== Segment start ==

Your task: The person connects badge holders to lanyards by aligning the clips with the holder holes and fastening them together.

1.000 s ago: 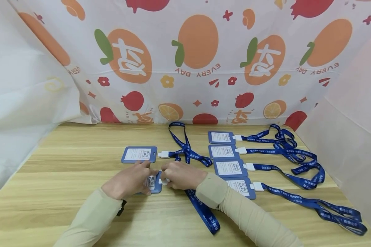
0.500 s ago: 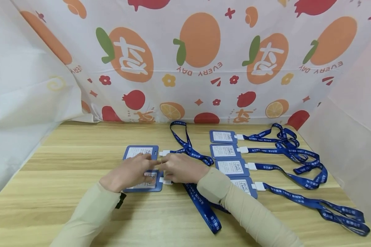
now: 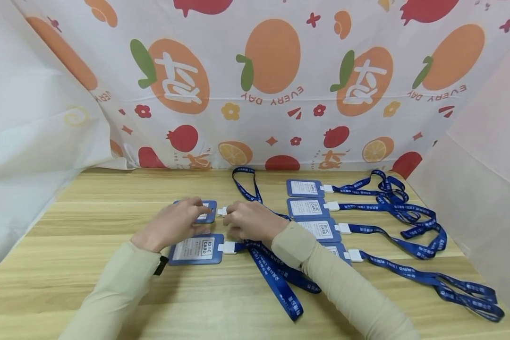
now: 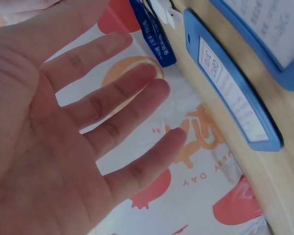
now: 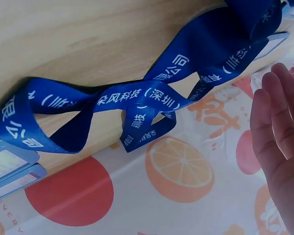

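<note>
My left hand (image 3: 172, 224) hovers over the far blue ID card holder (image 3: 211, 207), partly covering it; in the left wrist view its fingers are spread and nearly straight. Beside that holder, a white clip (image 3: 222, 212) on a blue lanyard lies close to my right hand (image 3: 255, 221), whose fingers look extended in the right wrist view. A narrow gap separates this clip from the holder's slot. Nearer me, a second ID card holder (image 3: 195, 250) lies flat, joined to its white clip (image 3: 229, 248) and blue lanyard (image 3: 276, 285). Printed lanyard loops (image 5: 120, 95) cross under my right hand.
Several finished-looking blue ID card holders (image 3: 306, 208) with clips lie in a column at right, partly behind my right forearm. Their lanyards (image 3: 412, 274) trail toward the table's right edge. A fruit-print cloth (image 3: 276, 127) hangs along the back of the wooden table (image 3: 89, 226).
Both hands have moved away from the near holder and its clip, up to the far holder and its clip. The near holder now lies uncovered, with its clip attached.
</note>
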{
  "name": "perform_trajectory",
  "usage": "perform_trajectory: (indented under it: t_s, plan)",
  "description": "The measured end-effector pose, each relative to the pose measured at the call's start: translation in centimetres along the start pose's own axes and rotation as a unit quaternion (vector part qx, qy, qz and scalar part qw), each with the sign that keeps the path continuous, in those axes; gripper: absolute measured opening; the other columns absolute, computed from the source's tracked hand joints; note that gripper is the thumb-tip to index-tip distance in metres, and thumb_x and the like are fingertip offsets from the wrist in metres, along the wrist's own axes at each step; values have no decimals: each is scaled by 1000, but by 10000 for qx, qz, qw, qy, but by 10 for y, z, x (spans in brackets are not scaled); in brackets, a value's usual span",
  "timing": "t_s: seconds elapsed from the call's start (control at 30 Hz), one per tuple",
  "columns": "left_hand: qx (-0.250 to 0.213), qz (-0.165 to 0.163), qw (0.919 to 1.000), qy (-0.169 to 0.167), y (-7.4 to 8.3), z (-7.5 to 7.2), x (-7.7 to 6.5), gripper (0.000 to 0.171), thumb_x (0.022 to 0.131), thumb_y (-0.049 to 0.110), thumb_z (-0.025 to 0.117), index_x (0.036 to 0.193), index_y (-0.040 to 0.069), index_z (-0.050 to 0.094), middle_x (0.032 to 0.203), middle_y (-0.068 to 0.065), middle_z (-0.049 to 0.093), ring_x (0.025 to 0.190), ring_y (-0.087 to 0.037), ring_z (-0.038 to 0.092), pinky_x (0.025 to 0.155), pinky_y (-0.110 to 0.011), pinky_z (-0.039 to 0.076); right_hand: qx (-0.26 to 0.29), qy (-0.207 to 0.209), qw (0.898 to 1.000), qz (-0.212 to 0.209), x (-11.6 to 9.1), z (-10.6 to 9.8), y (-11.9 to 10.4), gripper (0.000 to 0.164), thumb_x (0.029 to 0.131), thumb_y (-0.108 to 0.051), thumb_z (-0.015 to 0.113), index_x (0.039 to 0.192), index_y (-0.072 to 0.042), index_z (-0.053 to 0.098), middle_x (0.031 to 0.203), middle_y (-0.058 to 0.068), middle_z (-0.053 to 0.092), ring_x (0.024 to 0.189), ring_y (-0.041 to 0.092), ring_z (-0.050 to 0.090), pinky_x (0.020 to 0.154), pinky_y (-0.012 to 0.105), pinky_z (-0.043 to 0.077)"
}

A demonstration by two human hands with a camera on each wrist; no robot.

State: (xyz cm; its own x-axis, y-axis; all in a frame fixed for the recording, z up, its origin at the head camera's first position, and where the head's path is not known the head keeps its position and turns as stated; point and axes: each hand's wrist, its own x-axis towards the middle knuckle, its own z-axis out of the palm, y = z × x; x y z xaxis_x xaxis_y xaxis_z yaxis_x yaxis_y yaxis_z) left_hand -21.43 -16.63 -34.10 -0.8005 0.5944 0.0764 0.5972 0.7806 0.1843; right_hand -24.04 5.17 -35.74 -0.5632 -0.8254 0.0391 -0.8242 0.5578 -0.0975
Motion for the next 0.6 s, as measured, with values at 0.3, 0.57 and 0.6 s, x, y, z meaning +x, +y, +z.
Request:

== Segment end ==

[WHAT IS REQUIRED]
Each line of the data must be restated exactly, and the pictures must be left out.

[ANSWER SPACE]
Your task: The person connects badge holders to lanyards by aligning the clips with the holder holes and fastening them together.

1.000 s ago: 
0.500 s ago: 
now: 
now: 
now: 

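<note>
My left hand (image 3: 172, 224) hovers over the far blue ID card holder (image 3: 211, 207), partly covering it; in the left wrist view its fingers are spread and nearly straight. Beside that holder, a white clip (image 3: 222, 212) on a blue lanyard lies close to my right hand (image 3: 255, 221), whose fingers look extended in the right wrist view. A narrow gap separates this clip from the holder's slot. Nearer me, a second ID card holder (image 3: 195, 250) lies flat, joined to its white clip (image 3: 229, 248) and blue lanyard (image 3: 276, 285). Printed lanyard loops (image 5: 120, 95) cross under my right hand.
Several finished-looking blue ID card holders (image 3: 306, 208) with clips lie in a column at right, partly behind my right forearm. Their lanyards (image 3: 412, 274) trail toward the table's right edge. A fruit-print cloth (image 3: 276, 127) hangs along the back of the wooden table (image 3: 89, 226).
Both hands have moved away from the near holder and its clip, up to the far holder and its clip. The near holder now lies uncovered, with its clip attached.
</note>
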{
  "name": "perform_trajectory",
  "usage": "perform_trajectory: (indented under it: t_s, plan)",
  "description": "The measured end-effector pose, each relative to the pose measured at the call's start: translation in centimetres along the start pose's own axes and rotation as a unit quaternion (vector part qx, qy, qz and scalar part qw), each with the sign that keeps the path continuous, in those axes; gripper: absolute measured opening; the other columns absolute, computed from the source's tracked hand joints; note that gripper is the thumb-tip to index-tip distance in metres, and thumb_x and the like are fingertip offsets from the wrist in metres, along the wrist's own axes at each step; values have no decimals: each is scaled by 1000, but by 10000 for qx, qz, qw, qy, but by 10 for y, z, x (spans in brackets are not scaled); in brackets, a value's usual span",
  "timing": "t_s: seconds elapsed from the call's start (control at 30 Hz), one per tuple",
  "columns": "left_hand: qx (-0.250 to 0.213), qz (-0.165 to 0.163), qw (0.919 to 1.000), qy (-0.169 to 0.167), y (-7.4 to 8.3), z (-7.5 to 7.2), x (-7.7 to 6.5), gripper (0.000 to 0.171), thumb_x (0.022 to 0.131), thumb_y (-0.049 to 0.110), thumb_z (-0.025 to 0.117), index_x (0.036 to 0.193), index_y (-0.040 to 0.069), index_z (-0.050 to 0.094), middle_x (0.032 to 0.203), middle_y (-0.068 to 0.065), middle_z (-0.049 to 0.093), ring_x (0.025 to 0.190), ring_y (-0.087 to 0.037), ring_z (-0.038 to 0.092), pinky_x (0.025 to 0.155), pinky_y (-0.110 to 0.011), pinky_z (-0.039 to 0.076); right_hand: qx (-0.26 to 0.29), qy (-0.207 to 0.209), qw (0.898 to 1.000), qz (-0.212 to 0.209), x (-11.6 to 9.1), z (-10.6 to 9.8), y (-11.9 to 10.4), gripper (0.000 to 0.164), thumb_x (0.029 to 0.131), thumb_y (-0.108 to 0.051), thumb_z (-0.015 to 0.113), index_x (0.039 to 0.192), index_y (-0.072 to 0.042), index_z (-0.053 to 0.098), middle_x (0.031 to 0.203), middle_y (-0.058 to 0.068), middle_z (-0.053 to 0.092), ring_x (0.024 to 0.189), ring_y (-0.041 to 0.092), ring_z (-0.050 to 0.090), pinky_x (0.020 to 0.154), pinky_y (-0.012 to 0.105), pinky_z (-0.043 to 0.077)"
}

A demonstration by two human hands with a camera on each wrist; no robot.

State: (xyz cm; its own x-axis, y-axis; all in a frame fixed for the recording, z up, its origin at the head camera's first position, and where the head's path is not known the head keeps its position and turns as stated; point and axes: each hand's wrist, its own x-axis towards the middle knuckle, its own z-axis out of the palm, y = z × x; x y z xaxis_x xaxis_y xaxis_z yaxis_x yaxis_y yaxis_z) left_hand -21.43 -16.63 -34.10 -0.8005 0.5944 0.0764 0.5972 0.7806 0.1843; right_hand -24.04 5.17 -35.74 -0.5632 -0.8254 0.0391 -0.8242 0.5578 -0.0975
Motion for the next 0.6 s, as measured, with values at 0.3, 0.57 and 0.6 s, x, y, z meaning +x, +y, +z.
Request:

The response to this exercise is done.